*GOAL OF THE EXERCISE*.
For this exercise, repeat the whole listing below exactly. Leave the pictures out.

[GIVEN MATERIAL — start]

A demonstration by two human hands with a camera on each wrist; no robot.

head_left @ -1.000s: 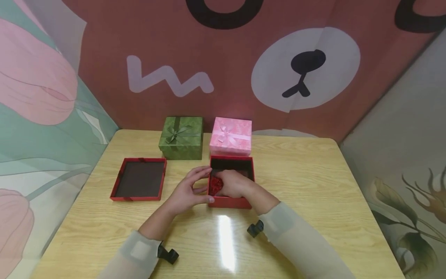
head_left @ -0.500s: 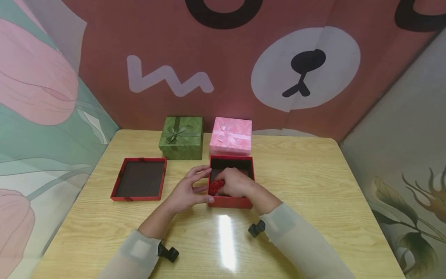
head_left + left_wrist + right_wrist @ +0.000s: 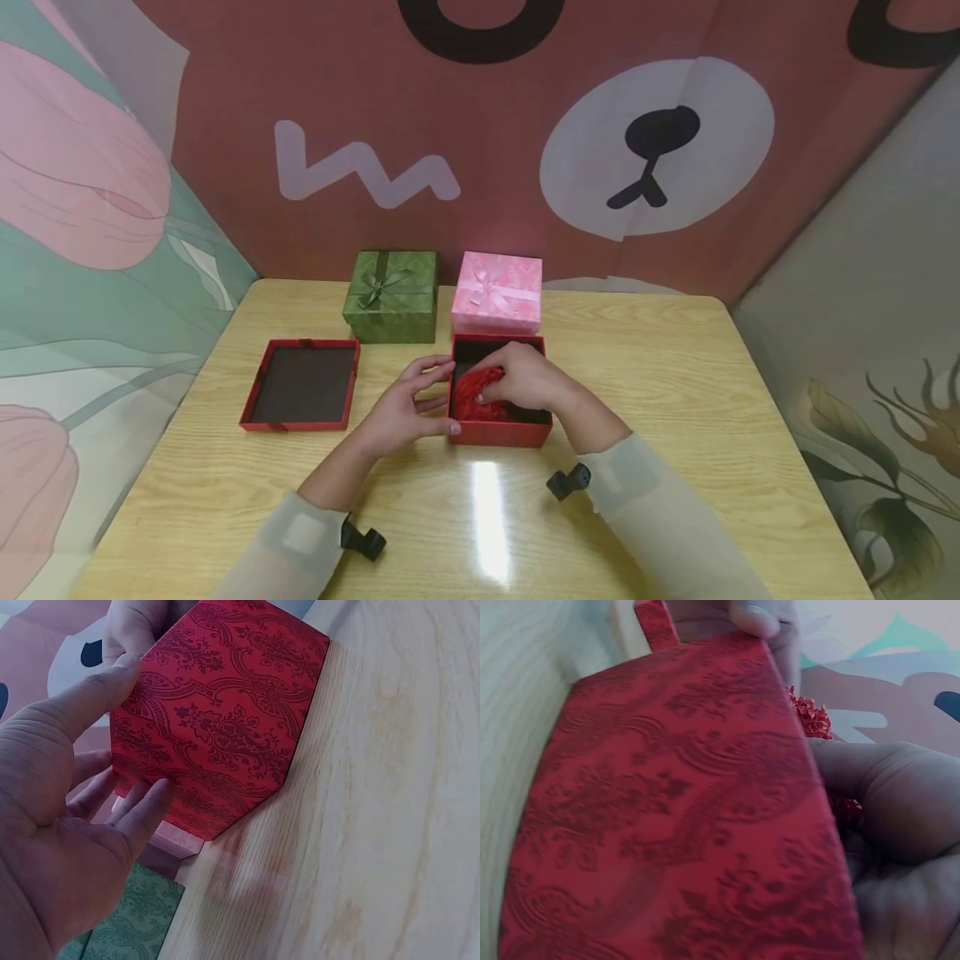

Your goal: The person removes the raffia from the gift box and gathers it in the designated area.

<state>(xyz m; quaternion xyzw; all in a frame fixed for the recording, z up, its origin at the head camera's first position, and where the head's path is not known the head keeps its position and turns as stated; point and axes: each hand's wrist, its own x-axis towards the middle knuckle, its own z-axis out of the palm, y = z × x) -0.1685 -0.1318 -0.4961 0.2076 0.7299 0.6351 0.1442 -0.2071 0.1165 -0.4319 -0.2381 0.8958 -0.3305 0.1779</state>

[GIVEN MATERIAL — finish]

*EXERCISE ANSWER*.
A demonstration by two human hands with a camera on each wrist; no robot.

head_left @ -1.000s: 
head_left @ -0.500s: 
head_left + left_wrist + right_wrist @ +0.000s: 

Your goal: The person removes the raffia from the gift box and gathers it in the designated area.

<state>(xyz m; quaternion xyzw; all in a frame fixed for the recording, z up, its origin at the head camera's first position, and where the head's path is not known the head keeps its position and turns as stated; point and axes: each hand's wrist, its own x-axis towards the middle knuckle, its own z-axis out of the palm, y = z × x) -0.1685 -0.1318 -0.4961 0.2076 0.7299 0.6351 0.1442 -0.2071 0.1165 -0.4319 -0.2381 0.8958 -0.3305 0.1779</state>

Nothing else belongs in this answer.